Minimum nodes for elasticsearch 7.11.2 cluster?

Hello,
I'm using standalone ES node at the moment. I would like to add another node in another datacenter to increase data resilience and use cluster functions.

Is it possible with just another node? Any documentation to install secondary node?

Thanks!

Hi @webfr
You should not add nodes across data centers.
The exception is across zones in a public Cloud provider such as AWS, GCP or Azure which have very strict low latency networks within a single region. (less than 10 ms)
if you try to construct a cluster with nodes spread across normal slef managed data centers, the cluster will most likely be unstable and segment / split into separate clusters.

And in general 3 nodes is a better number of nodes than 2 from a cluster resiliency perspective.

1 Like

The manual has fairly comprehensive instructions on how to set up a resilient cluster.

That doesn't sound right to me. The usual consequence of high latency is poor performance. The cluster should still be stable even with multiple seconds of latency, although it will be pretty much unusable at that level. Under no network conditions will it split into separate clusters.

2 Likes

Thanks, I'm in test environnement, what about 2 nodes, will it work anyway or ES 7 will force you to have minimum 3? Which roles to assign?

Thanks :slightly_smiling_face:

Perhaps I am using the incorrect terms unstable or unusable tend to result in the same result... Which is poor or unusable cluster that is not resilient / performs poorly.

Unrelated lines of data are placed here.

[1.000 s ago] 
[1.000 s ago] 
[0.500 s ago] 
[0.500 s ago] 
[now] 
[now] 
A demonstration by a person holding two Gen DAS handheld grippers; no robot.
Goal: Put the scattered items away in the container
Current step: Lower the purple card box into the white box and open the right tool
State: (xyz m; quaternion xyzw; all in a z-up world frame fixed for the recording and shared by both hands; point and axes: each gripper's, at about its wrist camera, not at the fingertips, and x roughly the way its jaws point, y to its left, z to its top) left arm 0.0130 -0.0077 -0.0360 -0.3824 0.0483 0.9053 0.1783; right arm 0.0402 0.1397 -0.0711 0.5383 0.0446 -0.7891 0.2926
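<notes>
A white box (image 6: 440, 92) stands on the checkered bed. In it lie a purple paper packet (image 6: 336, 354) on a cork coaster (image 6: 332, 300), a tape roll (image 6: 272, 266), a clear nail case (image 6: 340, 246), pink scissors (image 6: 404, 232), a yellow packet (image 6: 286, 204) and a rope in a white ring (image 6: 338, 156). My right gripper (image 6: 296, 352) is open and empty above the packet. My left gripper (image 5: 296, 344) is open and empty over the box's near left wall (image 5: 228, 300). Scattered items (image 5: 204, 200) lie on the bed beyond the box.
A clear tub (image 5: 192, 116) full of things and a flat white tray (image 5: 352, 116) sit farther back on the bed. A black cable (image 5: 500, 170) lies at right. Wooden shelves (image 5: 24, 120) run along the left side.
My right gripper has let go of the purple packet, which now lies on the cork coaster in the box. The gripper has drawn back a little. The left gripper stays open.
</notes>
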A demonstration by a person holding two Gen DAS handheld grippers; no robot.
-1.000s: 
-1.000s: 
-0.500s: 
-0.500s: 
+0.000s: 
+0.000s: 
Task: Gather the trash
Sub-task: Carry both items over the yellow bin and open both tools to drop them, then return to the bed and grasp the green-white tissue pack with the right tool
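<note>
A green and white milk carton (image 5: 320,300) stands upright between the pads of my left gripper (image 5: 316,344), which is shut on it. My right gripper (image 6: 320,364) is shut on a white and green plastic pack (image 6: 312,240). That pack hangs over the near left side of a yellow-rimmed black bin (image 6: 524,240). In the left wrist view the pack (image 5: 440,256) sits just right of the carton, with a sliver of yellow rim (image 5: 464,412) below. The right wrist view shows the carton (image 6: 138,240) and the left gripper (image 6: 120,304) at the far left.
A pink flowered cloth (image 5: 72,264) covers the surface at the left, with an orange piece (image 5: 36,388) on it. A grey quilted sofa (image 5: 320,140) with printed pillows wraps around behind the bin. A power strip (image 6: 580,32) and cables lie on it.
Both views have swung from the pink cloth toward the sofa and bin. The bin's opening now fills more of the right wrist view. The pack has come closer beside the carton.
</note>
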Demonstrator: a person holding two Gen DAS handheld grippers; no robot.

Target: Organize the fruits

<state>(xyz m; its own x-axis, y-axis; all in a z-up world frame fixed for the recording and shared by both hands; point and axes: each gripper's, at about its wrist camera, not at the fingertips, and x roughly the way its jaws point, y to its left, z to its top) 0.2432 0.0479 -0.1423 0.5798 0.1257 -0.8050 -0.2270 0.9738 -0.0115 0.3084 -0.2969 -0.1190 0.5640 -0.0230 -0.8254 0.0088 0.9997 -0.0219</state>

Have also seen split brain in the field in past when folks have tried 2 nodes across 2 data centers that have poor / network latency / consistency / segmentation.

Perhaps that is better now / and they we not properly configured but as @DavidTurner recommend the documentation provided should be used as a reference.

Note thanks David, those pages are new as of 7.7 ... Good to know.

1 Like

It will work ok to have two nodes but it doesn't really offer increased resilience over a single node. Resilience was one of the things you mentioned in the first post, just making it clear that a two-node setup won't achieve this goal.

1 Like

Dear @DavidTurner thanks for your help, I have already ES node in standalone running fine. For my experience I want to create this cluster.
For the secondary node, which role should I assign?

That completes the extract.